* **Prompt**
Where an image appears, leave it out; otherwise repeat the data exactly.
►
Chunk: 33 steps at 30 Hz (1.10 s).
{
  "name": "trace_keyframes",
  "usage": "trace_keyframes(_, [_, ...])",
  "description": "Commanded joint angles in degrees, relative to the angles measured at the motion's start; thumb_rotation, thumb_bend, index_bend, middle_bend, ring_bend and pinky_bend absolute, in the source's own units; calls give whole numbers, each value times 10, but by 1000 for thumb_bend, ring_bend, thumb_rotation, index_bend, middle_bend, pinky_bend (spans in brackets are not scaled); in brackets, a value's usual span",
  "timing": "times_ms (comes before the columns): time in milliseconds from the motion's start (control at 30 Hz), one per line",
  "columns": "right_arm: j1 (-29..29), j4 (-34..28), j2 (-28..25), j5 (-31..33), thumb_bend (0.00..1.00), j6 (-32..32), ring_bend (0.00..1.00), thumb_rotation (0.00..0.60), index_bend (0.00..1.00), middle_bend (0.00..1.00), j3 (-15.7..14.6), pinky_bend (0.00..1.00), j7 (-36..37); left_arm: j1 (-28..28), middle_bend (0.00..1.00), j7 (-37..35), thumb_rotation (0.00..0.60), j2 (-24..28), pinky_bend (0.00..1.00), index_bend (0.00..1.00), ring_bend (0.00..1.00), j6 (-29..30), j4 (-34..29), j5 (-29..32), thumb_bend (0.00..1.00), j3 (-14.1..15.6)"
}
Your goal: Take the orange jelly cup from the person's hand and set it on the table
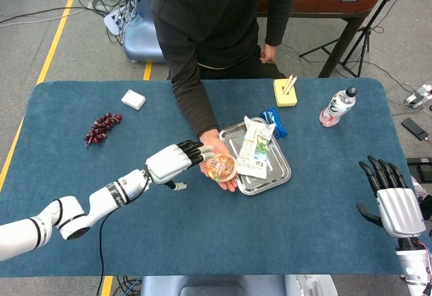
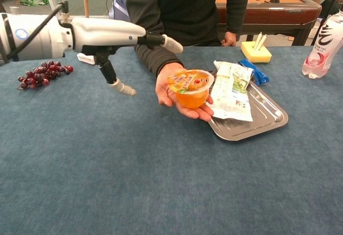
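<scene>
The orange jelly cup (image 1: 220, 166) (image 2: 189, 88) with a printed foil lid rests on the person's upturned palm (image 2: 169, 88) over the blue table, beside the metal tray. My left hand (image 1: 177, 161) (image 2: 115, 34) is stretched out just left of the cup, fingers spread and empty, its fingertips (image 1: 204, 152) nearly at the cup's rim, its thumb (image 2: 122, 88) hanging below. My right hand (image 1: 393, 201) hovers open at the table's right edge, far from the cup; the chest view does not show it.
A metal tray (image 1: 278, 174) (image 2: 268, 118) with snack packets lies right of the cup. Grapes (image 1: 101, 127) and a white box (image 1: 133, 99) sit at the left. A yellow sponge holder (image 1: 285, 92) and a bottle (image 1: 337, 107) stand at the back right.
</scene>
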<state>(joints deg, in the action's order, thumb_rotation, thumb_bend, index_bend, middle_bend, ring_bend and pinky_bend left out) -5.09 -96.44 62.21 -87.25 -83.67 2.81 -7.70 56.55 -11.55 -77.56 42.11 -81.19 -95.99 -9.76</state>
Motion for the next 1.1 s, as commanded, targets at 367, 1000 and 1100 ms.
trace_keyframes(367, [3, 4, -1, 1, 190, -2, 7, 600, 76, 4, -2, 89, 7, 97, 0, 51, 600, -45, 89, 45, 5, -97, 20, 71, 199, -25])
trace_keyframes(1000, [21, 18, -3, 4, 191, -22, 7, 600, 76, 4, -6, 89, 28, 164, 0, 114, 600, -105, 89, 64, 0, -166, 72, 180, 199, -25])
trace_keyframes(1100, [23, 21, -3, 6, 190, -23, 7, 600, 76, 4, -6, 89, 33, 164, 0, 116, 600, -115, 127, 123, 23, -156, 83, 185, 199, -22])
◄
* **Response below**
Chunk: 33 steps at 30 Hz (1.10 s).
{
  "name": "trace_keyframes",
  "usage": "trace_keyframes(_, [_, ...])",
  "description": "Commanded joint angles in degrees, relative to the angles measured at the motion's start; thumb_rotation, thumb_bend, index_bend, middle_bend, ring_bend and pinky_bend absolute, in the source's own units; calls give whole numbers, each value times 10, but by 1000 for thumb_bend, ring_bend, thumb_rotation, index_bend, middle_bend, pinky_bend (spans in brackets are not scaled); in brackets, a value's usual span",
  "timing": "times_ms (comes before the columns): time in milliseconds from the motion's start (control at 30 Hz), one per line",
  "columns": "right_arm: j1 (-29..29), j4 (-34..28), j2 (-28..25), j5 (-31..33), thumb_bend (0.00..1.00), j6 (-32..32), ring_bend (0.00..1.00), thumb_rotation (0.00..0.60), index_bend (0.00..1.00), middle_bend (0.00..1.00), j3 (-15.7..14.6), pinky_bend (0.00..1.00), j7 (-36..37); left_arm: j1 (-28..28), middle_bend (0.00..1.00), j7 (-37..35), thumb_rotation (0.00..0.60), j2 (-24..28), pinky_bend (0.00..1.00), index_bend (0.00..1.00), ring_bend (0.00..1.00), j6 (-29..30), j4 (-34..29), j5 (-29..32), thumb_bend (0.00..1.00), j3 (-14.1..15.6)"
}
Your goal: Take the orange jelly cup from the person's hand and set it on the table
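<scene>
The orange jelly cup (image 1: 220, 166) (image 2: 189, 88) with a printed foil lid rests on the person's upturned palm (image 2: 169, 88) over the blue table, beside the metal tray. My left hand (image 1: 177, 161) (image 2: 115, 34) is stretched out just left of the cup, fingers spread and empty, its fingertips (image 1: 204, 152) nearly at the cup's rim, its thumb (image 2: 122, 88) hanging below. My right hand (image 1: 393, 201) hovers open at the table's right edge, far from the cup; the chest view does not show it.
A metal tray (image 1: 278, 174) (image 2: 268, 118) with snack packets lies right of the cup. Grapes (image 1: 101, 127) and a white box (image 1: 133, 99) sit at the left. A yellow sponge holder (image 1: 285, 92) and a bottle (image 1: 337, 107) stand at the back right.
</scene>
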<state>(joints deg, in the action's order, thumb_rotation, thumb_bend, index_bend, middle_bend, ring_bend and pinky_bend left out) -5.09 -96.44 62.21 -87.25 -83.67 2.81 -7.70 56.55 -11.55 -77.56 42.11 -81.19 -95.99 -9.76</state>
Motion for the next 1.1 s, as commanded, targets at 367, 1000 and 1100 ms.
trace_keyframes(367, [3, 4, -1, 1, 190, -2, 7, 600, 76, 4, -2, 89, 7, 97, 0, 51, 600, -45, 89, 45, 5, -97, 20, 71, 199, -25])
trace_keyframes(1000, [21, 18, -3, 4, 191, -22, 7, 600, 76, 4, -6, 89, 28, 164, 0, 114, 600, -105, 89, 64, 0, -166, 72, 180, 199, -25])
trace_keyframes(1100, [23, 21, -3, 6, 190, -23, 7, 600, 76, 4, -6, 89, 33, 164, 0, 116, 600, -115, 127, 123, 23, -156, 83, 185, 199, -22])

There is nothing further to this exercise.